(REQUIRED WORK)
Exactly the lines from the start of the data below through the line containing "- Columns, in" must be returned, and no others.

(STUDY MATERIAL)
········

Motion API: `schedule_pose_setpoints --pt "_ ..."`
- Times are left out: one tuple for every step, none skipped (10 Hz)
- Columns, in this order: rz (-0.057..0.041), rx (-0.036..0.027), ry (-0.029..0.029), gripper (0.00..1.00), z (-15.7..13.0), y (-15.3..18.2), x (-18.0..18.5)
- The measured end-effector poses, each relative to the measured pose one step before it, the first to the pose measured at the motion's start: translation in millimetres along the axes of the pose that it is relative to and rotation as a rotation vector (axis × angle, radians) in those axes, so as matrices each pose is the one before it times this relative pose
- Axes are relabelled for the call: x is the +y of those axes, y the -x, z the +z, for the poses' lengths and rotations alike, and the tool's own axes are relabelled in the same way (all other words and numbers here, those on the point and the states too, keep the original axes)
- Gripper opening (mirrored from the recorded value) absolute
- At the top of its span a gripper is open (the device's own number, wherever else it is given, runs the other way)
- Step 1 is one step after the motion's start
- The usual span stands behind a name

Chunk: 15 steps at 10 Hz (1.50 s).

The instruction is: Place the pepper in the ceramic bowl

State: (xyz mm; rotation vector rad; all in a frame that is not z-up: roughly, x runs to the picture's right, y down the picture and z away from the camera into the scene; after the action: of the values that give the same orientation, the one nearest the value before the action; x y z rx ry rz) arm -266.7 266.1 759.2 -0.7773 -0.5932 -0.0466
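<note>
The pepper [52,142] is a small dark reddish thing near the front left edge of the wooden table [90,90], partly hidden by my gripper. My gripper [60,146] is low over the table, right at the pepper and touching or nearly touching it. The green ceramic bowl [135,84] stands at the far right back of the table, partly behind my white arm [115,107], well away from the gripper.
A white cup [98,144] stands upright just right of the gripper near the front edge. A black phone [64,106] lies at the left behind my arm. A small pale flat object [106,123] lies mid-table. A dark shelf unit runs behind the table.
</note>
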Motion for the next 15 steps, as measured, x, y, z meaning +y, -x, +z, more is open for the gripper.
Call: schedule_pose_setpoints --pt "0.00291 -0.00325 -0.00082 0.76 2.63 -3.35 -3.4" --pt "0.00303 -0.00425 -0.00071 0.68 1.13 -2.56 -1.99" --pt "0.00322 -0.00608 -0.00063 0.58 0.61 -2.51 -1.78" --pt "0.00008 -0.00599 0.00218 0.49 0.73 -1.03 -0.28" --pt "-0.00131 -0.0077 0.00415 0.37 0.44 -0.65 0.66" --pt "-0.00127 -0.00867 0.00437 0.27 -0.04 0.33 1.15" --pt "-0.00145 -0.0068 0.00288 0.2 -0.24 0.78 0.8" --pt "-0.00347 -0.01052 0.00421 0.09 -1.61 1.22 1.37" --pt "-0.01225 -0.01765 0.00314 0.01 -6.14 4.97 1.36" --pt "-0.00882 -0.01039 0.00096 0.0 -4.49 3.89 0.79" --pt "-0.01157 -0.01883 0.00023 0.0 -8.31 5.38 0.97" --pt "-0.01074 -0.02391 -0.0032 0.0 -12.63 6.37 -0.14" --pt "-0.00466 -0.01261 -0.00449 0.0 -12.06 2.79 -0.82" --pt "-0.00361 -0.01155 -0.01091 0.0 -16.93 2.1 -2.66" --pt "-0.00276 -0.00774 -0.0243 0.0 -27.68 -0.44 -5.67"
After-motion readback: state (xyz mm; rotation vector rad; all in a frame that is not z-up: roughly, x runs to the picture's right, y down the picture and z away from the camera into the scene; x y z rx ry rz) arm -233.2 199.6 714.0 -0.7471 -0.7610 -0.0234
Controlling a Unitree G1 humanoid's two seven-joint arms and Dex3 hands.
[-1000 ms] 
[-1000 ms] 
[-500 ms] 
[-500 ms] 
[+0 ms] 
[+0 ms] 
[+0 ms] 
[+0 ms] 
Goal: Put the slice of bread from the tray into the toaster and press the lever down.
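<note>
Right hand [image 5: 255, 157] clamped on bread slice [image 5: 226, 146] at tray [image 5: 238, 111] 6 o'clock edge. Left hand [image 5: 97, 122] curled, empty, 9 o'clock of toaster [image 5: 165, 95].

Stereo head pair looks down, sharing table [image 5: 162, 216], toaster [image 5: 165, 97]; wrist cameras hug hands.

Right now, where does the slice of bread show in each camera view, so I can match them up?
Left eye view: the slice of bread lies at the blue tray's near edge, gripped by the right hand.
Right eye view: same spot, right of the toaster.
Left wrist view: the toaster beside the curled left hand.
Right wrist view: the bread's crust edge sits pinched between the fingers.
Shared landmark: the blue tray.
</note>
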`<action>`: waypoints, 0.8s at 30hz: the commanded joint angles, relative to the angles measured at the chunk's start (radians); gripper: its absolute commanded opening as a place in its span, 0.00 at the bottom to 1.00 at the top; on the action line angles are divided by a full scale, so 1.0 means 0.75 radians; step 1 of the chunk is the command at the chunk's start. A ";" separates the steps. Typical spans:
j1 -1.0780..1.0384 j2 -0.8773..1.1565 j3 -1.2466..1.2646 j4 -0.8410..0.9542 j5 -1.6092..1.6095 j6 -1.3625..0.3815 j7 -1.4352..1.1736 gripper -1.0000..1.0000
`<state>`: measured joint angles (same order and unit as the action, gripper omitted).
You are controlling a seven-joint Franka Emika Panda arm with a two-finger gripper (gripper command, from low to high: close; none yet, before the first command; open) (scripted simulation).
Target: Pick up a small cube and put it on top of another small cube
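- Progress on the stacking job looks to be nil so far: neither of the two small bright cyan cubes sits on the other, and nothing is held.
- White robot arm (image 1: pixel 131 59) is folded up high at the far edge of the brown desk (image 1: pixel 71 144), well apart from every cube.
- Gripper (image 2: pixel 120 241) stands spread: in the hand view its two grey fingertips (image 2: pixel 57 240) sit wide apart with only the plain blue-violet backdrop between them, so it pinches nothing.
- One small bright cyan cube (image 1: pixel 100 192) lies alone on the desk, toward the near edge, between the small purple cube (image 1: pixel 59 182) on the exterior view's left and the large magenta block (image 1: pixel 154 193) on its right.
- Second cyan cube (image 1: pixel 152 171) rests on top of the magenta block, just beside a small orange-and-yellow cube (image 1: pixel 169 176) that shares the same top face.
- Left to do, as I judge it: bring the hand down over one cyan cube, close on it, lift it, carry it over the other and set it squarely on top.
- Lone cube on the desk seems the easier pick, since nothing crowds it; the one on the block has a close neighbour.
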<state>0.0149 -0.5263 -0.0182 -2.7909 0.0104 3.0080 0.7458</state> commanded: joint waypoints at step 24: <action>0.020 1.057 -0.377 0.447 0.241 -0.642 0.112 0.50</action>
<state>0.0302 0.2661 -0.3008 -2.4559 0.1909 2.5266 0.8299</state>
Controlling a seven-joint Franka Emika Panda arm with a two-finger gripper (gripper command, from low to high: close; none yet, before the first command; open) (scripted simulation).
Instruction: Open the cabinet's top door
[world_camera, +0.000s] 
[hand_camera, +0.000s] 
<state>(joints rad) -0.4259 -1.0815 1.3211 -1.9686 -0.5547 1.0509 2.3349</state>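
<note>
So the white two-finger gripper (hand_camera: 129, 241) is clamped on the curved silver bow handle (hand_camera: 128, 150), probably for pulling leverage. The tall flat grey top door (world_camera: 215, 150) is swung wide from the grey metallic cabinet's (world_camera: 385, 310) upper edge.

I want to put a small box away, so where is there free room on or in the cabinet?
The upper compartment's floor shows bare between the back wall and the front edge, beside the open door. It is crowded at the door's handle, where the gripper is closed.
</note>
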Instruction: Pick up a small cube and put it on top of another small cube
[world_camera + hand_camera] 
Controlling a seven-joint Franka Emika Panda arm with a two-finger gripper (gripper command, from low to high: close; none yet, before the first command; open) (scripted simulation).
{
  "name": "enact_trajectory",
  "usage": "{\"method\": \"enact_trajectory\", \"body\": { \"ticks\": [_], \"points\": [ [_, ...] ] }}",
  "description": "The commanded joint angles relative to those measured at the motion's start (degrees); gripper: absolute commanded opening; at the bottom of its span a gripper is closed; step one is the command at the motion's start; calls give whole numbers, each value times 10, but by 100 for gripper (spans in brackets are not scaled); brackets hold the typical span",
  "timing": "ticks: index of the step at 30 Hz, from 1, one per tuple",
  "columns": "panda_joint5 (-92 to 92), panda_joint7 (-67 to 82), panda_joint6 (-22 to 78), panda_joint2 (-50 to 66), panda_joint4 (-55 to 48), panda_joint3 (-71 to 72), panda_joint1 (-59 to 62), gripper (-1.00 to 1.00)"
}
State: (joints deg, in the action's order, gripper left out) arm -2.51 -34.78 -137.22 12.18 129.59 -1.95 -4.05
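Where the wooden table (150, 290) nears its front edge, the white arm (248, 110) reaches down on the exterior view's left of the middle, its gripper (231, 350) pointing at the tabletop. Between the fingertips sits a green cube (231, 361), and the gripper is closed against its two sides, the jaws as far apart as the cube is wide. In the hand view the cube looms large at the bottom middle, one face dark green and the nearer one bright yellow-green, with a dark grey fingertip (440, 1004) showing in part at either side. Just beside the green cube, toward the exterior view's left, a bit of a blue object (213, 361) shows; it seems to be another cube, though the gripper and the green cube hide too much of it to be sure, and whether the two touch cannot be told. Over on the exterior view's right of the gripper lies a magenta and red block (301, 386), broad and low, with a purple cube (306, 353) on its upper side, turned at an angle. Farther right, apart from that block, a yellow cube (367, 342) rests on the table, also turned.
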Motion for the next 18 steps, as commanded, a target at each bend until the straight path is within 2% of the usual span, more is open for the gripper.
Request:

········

(SOLVED EXERCISE)
Motion API: `schedule_pose_setpoints --pt "_ ..."`
- Times are left out: one tuple for every step, none skipped (10 Hz)
- Columns, in this order: rz (-0.057..0.041), rx (-0.036..0.027), ry (-0.029..0.029), gripper (0.00..1.00), z (-15.7..13.0), y (-15.3..18.2), x (-18.0..18.5)

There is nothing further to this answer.